Supplied material>

= Beginning of Section =

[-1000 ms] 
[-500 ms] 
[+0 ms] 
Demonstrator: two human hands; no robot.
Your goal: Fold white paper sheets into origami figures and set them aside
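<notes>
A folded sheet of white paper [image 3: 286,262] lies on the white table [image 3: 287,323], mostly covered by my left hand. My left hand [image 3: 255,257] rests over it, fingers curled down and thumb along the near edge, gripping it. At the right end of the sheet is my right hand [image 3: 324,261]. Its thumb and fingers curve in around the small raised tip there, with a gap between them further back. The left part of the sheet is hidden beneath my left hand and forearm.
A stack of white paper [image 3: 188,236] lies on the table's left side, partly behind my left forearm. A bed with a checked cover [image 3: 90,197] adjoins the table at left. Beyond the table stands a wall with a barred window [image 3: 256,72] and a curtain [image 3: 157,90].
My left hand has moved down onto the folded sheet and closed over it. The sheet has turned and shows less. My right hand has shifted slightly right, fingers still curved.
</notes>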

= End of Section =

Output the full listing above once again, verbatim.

[-1000 ms] 
[-500 ms] 
[+0 ms] 
Demonstrator: two human hands; no robot.
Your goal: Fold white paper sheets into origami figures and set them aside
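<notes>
A folded sheet of white paper [image 3: 286,262] lies on the white table [image 3: 287,323], mostly covered by my left hand. My left hand [image 3: 255,257] rests over it, fingers curled down and thumb along the near edge, gripping it. At the right end of the sheet is my right hand [image 3: 324,261]. Its thumb and fingers curve in around the small raised tip there, with a gap between them further back. The left part of the sheet is hidden beneath my left hand and forearm.
A stack of white paper [image 3: 188,236] lies on the table's left side, partly behind my left forearm. A bed with a checked cover [image 3: 90,197] adjoins the table at left. Beyond the table stands a wall with a barred window [image 3: 256,72] and a curtain [image 3: 157,90].
My left hand has moved down onto the folded sheet and closed over it. The sheet has turned and shows less. My right hand has shifted slightly right, fingers still curved.
</notes>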

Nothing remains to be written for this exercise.